La Vía de la Plata entra en Vedra por el Puente Ulla, llegando hasta la aldea do Outeiro, en Vilanova. Allí destaca la capela do Santiaguiño (s. XVIII) y su fuente barroca, en la que puede verse al Apóstol flanqueado por sus discípulos Teodoro e Atanasio y un relevo que representa parte de la leyenda el Dragón, relacionada con la Reina Lupa. A pocos metros de la ermita se encuentra el último albergue antes de Santiago.

Además, por Vedra también discurre el antiguo Camino Miñoto-Ribeiro, que busca su nombramiento oficial y que entra en la provincia por el Puente de Sarandón.

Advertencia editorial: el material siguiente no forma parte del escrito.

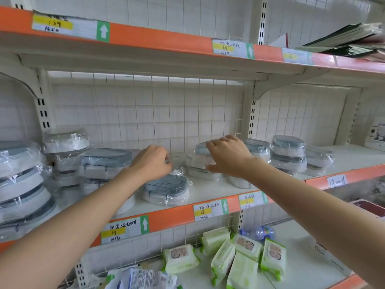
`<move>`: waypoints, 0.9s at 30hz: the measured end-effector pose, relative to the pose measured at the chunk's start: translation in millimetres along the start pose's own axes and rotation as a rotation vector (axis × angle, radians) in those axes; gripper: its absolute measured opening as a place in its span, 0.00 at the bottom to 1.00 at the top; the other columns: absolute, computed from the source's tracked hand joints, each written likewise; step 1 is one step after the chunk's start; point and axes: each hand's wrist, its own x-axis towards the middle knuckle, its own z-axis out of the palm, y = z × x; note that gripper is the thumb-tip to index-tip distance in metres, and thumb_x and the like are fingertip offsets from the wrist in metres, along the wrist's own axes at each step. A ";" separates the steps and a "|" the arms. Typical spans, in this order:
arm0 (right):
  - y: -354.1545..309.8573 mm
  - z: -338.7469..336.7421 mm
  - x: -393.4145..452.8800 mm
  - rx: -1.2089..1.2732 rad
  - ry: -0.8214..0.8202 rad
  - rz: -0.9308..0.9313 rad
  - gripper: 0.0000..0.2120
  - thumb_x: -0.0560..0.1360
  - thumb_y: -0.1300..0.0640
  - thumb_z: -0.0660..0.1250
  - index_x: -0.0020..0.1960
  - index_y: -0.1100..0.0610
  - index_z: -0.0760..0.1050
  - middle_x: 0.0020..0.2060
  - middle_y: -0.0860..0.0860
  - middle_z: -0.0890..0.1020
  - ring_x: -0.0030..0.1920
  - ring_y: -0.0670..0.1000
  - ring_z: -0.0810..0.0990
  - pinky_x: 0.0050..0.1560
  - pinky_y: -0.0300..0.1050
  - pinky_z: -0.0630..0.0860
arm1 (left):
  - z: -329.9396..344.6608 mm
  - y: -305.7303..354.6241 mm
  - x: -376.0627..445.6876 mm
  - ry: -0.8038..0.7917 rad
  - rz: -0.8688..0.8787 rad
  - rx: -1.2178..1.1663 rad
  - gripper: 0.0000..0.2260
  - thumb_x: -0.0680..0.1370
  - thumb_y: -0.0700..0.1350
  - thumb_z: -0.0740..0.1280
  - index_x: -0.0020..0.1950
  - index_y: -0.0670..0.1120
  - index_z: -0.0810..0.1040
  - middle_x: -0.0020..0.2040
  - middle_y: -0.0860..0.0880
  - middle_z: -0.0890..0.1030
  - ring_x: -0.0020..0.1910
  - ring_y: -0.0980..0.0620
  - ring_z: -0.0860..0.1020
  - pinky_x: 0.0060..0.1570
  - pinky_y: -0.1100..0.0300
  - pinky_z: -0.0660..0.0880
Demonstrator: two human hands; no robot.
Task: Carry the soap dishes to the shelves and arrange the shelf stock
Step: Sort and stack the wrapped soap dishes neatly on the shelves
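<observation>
Right hand (pixel 228 156) spread over a wrapped soap-dish stack (pixel 203 163), thumb beneath; left hand (pixel 153 163) curled, its hold unclear. Dishes grey-lidded, white-based, film-wrapped; 1 lies alone (pixel 166 189).

Soap dishes sit in stacks at the left (pixel 23 184) and right (pixel 288 153) of the middle shelf (pixel 208 189). One dish (pixel 166 189) lies near the front, between the stacks. Wipe packs (pixel 239 257) lie on the shelf below. A bottle (pixel 258 233) lies behind them.
</observation>
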 end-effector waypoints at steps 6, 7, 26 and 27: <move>-34.0 12.5 -17.7 0.004 -0.133 0.029 0.13 0.76 0.50 0.64 0.55 0.58 0.75 0.50 0.51 0.80 0.52 0.53 0.78 0.43 0.43 0.69 | 11.1 -2.2 -10.7 -0.005 0.043 -0.051 0.09 0.76 0.43 0.63 0.40 0.41 0.79 0.38 0.44 0.80 0.39 0.45 0.76 0.39 0.57 0.74; -36.5 17.2 -19.6 0.027 -0.152 0.060 0.15 0.76 0.49 0.64 0.56 0.58 0.75 0.51 0.52 0.79 0.54 0.54 0.77 0.44 0.44 0.70 | 12.8 -2.7 -12.1 -0.005 0.047 -0.055 0.09 0.76 0.43 0.63 0.41 0.41 0.80 0.39 0.44 0.81 0.40 0.45 0.78 0.42 0.56 0.75; 22.8 47.1 -2.7 0.583 -0.813 0.065 0.46 0.71 0.43 0.71 0.78 0.54 0.48 0.77 0.51 0.55 0.76 0.55 0.54 0.74 0.50 0.52 | 11.5 -30.3 -15.1 -0.037 0.085 -0.062 0.10 0.76 0.46 0.62 0.41 0.43 0.80 0.44 0.43 0.83 0.42 0.46 0.79 0.46 0.50 0.78; 24.9 47.0 -2.0 0.561 -0.844 0.058 0.48 0.70 0.42 0.72 0.78 0.53 0.46 0.77 0.51 0.52 0.76 0.54 0.52 0.74 0.51 0.50 | 10.2 -30.0 -15.1 -0.031 0.079 -0.068 0.11 0.76 0.46 0.63 0.45 0.42 0.82 0.46 0.44 0.82 0.42 0.48 0.78 0.46 0.51 0.78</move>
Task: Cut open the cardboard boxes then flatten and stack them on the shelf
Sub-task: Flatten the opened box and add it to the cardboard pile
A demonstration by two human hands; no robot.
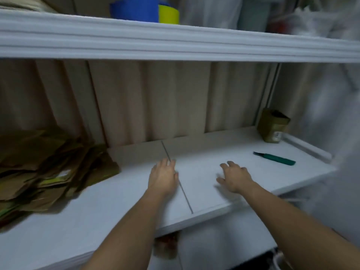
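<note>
— Hands?
— Reaching out over the white shelf (194, 152), both palm-down. Left hand (163, 177) hovering by the dark seam (183, 189) between the shelf boards, fingers straight and close together, gripping nothing. Right hand (234, 177) lying further right, fingers spread and loose, likewise gripping nothing (some motion blur there).
— Cardboard?
— Lying at the far left of the shelf: flattened boxes (46, 168) piling up in an untidy brown stack, well apart from both hands. Standing in the back right corner, one small cardboard box (272, 126), upright and unflattened.
— Cutter?
— Resting on the shelf right of the right hand: green knife (274, 158), near the small box, touching neither hand.
— Above?
— Sitting on the upper shelf (175, 43), blue roll (134, 9) beside yellow roll (168, 14).
</note>
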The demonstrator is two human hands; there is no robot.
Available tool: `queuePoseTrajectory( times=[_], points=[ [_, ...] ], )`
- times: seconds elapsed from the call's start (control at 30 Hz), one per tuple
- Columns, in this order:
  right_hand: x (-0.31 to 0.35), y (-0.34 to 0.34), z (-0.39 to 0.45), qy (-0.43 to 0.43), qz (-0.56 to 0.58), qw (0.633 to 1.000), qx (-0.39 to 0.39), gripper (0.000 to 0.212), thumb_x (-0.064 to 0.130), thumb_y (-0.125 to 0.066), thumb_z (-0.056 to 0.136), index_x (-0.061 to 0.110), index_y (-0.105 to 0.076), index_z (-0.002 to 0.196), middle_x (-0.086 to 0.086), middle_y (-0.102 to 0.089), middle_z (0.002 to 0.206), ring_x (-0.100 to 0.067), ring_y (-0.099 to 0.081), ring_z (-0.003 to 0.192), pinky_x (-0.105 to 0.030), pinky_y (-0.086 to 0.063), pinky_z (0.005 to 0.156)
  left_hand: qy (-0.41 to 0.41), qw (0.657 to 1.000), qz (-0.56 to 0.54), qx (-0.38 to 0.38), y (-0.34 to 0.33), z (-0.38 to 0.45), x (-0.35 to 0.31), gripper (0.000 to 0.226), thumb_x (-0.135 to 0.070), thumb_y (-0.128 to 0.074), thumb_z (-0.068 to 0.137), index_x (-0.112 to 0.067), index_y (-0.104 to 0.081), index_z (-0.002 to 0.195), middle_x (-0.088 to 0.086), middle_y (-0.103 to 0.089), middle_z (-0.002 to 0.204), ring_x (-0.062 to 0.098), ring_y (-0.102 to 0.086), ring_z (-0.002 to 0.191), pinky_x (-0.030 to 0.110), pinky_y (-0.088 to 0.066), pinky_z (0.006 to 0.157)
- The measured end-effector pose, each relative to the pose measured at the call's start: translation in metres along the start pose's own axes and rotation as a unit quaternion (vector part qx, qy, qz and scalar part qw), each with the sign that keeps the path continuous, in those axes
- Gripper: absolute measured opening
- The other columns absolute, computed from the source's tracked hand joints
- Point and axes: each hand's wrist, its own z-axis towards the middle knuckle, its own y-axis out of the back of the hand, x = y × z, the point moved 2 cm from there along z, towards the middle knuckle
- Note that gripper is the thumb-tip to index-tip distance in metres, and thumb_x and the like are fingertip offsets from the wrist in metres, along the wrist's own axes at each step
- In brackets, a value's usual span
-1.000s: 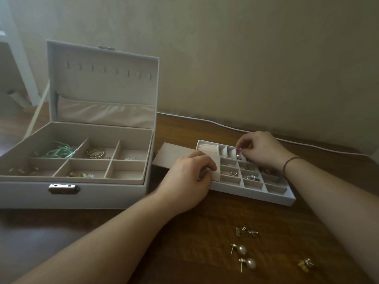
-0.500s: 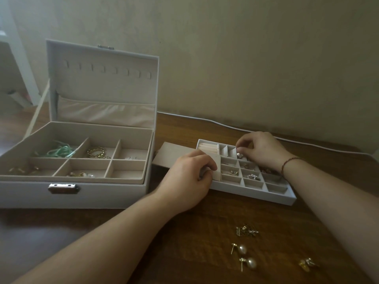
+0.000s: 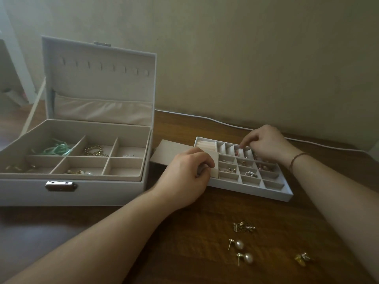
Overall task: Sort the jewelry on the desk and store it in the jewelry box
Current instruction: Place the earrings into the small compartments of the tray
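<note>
Jewelry box: the grey hinged jewelry box (image 3: pixel 71 189) stands lid-up at the tabletop's left edge; its beige compartments already hold a green ribbon (image 3: pixel 55 149), a gold chain bracelet (image 3: pixel 95 151) and smaller pieces.
Left hand: your left hand (image 3: pixel 184 177) curls its grip on the near-left end of the grey divided tray (image 3: pixel 276 194), steadying it.
Right hand: your right hand (image 3: pixel 264 144) hovers over the tray's back row, fingertips pinched; whether they hold a small earring I cannot tell.
Step in hand: likely seating one earring in a back cell.
Still loose: two pearl stud earrings (image 3: pixel 242 252), a gold cluster (image 3: pixel 244 226) and a gold piece (image 3: pixel 303 259) near the front edge.
Next move: probably reach for the pearls; pinch by the post, since they could roll.
</note>
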Motion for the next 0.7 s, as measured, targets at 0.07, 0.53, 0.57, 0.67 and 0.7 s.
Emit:
queuePoseTrajectory(
  times=[0.07, 0.53, 0.57, 0.67, 0.7],
  points=[
    [-0.004, 0.011, -0.007, 0.004, 0.017, 0.999, -0.051, 0.04, -0.003, -0.045, 0.09, 0.025, -0.074, 0.086, 0.001, -0.068, 0.095, -0.002, -0.053, 0.044, -0.013, -0.039, 0.041, 0.0, 1.0, 0.0, 0.001, 0.0, 0.0, 0.0, 0.019, -0.012, -0.057, 0.095, -0.022, -0.068, 0.107, -0.011, -0.058, 0.11, 0.005, -0.056, 0.103, 0.02, -0.052, 0.088],
    [0.014, 0.019, -0.163, 0.168, 0.014, 0.97, 0.177, 0.034, 0.027, -0.064, 0.089, 0.05, -0.06, 0.113, 0.036, -0.053, 0.117, 0.013, -0.05, 0.11, -0.011, -0.047, 0.084, -0.006, 0.999, 0.025, 0.022, -0.004, 0.0, -0.002, 0.019, -0.012, -0.061, 0.093, -0.026, -0.068, 0.104, -0.014, -0.06, 0.107, -0.003, -0.056, 0.099, 0.0, -0.043, 0.077],
    [0.018, 0.015, -0.167, 0.186, -0.003, 0.96, 0.207, 0.039, 0.026, -0.063, 0.09, 0.051, -0.056, 0.119, 0.039, -0.047, 0.124, 0.017, -0.042, 0.118, -0.005, -0.04, 0.091, -0.006, 0.999, 0.03, 0.024, -0.005, 0.0, -0.002, 0.019, -0.012, -0.061, 0.093, -0.027, -0.068, 0.104, -0.014, -0.06, 0.107, -0.003, -0.056, 0.099, 0.0, -0.043, 0.076],
    [0.027, 0.009, -0.174, 0.229, -0.036, 0.944, 0.236, 0.048, 0.02, -0.061, 0.091, 0.05, -0.051, 0.128, 0.039, -0.037, 0.131, 0.02, -0.03, 0.124, -0.002, -0.031, 0.097, -0.006, 0.998, 0.045, 0.031, -0.005, 0.0, -0.004, 0.02, -0.014, -0.061, 0.093, -0.03, -0.067, 0.104, -0.015, -0.059, 0.108, -0.004, -0.055, 0.101, 0.0, -0.043, 0.074],
    [0.029, 0.006, -0.176, 0.246, -0.051, 0.937, 0.244, 0.049, 0.022, -0.06, 0.091, 0.05, -0.049, 0.129, 0.038, -0.036, 0.132, 0.017, -0.03, 0.125, -0.007, -0.033, 0.1, -0.005, 0.998, 0.048, 0.032, -0.005, 0.0, -0.004, 0.02, -0.014, -0.061, 0.093, -0.031, -0.066, 0.104, -0.015, -0.059, 0.108, -0.004, -0.055, 0.101, 0.0, -0.043, 0.074]
  ],
)
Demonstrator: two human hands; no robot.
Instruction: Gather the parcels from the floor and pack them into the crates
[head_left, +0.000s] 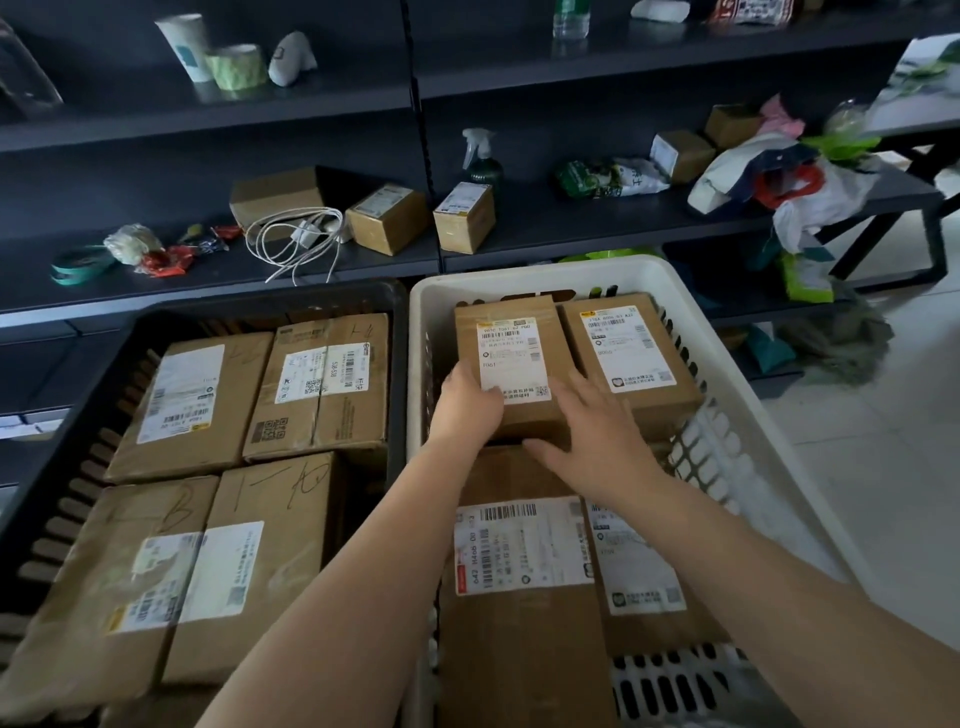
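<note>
both hands seat small labelled parcel (511, 364) in white crate (737, 447), far end, touching neighbour parcel (631, 358) on its right. left hand (470, 402) grips near-left corner; right hand (589, 431) lies flat, fingers straight, on near-right edge. judgement: press level, slide tight against neighbour, free fingers before letting go. count: white crate four parcels visible; black crate (104, 374) four parcels visible; crates two, side by side.

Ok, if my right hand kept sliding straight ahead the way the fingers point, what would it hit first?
The right hand points up-left across the small parcel it already rests on in the white crate. Going on, it would probably meet the left hand at that parcel's near left edge, though depth is hard to judge.
</note>
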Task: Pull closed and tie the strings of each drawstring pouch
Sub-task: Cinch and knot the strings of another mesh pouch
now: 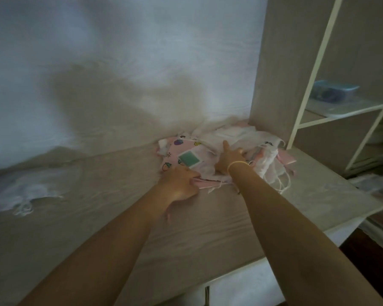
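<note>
A sheer white pouch lies crumpled at left on the wood-grain desk. Left hand pinches the pink edge of the pouch pile — soft printed and gauzy fabrics, no clear axis — against the white wall. Right hand, fingers extended, presses it. Shelf unit at right.

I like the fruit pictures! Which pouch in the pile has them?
The pink pouch at the pile's left side, above the left hand. The pouches beside it under the right hand look plain white.
</note>
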The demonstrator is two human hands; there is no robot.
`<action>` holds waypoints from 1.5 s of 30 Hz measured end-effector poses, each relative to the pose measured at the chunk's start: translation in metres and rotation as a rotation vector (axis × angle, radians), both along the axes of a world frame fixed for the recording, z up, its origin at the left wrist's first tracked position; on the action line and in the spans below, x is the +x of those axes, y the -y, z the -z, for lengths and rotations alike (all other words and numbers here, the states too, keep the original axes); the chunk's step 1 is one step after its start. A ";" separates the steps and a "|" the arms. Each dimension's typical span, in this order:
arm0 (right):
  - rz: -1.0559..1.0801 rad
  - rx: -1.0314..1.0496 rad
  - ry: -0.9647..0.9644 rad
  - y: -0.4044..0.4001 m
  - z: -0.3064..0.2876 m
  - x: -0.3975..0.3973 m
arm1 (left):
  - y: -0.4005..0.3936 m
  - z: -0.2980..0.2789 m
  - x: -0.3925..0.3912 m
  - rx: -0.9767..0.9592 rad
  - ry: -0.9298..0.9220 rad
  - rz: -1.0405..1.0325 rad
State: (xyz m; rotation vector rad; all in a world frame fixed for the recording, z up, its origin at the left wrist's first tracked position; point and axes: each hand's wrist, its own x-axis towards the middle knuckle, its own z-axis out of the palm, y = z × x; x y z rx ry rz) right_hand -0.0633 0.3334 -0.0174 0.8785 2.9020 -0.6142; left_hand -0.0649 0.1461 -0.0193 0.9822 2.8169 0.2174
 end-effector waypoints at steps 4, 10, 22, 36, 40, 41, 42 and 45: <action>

A lo largo de la historia, esta ruta medieval también fue utilizada por los arrieiros para llevar el vino del Ribeiro a Compostela.

A parte de la belleza del camino, Vedra invita a descubrir, entre otros, cinco lugares de la obligada visita: el Pazo de Santa Cruz de Ribadulla con sus camelias, el mirador y puentes de Gundián, el couto de Ximonde con su puente colgante, el Área de Interpretación de los Muíños, capilla y fuente de Santiaguiño y el conjunto de la iglesia, fuente y cruceiro de Vedra.